(What to produce): Search for the word "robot" in the entries. Each line that holds it should be copied.

(Supplied material):
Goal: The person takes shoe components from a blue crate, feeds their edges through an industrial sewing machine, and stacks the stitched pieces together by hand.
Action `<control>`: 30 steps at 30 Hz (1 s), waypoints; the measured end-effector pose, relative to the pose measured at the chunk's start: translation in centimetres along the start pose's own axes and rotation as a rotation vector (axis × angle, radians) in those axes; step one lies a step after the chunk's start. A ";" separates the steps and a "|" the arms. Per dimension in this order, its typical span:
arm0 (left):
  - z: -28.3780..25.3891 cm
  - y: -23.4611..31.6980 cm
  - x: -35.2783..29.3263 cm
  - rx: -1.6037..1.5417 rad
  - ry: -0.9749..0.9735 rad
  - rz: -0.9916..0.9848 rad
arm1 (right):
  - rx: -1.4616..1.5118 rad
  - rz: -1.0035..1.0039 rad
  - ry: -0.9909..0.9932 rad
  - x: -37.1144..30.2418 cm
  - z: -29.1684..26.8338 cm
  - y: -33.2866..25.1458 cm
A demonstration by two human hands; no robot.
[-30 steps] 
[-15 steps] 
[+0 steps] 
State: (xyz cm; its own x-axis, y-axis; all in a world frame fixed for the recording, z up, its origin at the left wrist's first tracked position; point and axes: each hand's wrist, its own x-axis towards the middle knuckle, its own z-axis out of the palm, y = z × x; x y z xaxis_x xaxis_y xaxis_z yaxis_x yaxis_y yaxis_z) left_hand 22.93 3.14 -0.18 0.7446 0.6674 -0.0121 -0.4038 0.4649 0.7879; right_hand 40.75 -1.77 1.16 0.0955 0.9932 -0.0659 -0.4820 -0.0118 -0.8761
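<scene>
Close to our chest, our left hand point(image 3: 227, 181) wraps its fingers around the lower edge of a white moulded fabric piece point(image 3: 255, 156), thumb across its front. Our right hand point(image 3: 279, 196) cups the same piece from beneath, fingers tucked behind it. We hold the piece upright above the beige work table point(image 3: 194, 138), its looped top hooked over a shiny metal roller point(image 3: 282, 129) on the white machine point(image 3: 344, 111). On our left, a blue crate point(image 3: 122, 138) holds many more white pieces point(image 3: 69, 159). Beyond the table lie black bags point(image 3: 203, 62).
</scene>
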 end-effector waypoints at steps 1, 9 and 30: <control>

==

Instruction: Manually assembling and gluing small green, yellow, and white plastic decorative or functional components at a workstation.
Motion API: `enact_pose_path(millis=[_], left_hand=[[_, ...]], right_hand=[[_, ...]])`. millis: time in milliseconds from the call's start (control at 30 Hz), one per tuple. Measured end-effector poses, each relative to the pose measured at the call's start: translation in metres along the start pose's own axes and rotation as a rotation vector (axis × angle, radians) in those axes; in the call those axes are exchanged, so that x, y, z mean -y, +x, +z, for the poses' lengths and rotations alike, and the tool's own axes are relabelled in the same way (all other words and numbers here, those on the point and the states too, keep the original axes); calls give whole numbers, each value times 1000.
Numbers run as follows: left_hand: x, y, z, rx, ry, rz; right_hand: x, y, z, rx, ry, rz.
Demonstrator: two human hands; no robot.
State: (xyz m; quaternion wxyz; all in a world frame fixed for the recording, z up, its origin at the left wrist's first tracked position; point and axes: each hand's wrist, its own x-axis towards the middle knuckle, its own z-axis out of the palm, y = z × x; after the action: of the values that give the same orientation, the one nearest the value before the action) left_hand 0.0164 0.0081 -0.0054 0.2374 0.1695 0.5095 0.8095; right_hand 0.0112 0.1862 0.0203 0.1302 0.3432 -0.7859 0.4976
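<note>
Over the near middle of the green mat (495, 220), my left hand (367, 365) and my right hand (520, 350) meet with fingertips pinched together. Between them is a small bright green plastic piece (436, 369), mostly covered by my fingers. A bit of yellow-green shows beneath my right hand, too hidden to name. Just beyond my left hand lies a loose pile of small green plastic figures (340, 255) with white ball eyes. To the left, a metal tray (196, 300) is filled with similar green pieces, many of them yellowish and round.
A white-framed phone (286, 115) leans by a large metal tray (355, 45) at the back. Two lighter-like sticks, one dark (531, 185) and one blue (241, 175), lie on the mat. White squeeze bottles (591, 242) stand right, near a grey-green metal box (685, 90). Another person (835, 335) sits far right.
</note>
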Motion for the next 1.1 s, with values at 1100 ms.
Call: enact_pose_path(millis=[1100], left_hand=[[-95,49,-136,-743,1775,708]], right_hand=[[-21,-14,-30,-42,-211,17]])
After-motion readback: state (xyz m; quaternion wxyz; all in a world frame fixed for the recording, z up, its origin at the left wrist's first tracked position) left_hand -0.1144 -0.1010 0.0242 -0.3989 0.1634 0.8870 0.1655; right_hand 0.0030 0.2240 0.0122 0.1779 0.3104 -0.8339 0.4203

(Answer space):
A demonstration by two human hands; no robot.
Demonstrator: two human hands; no robot.

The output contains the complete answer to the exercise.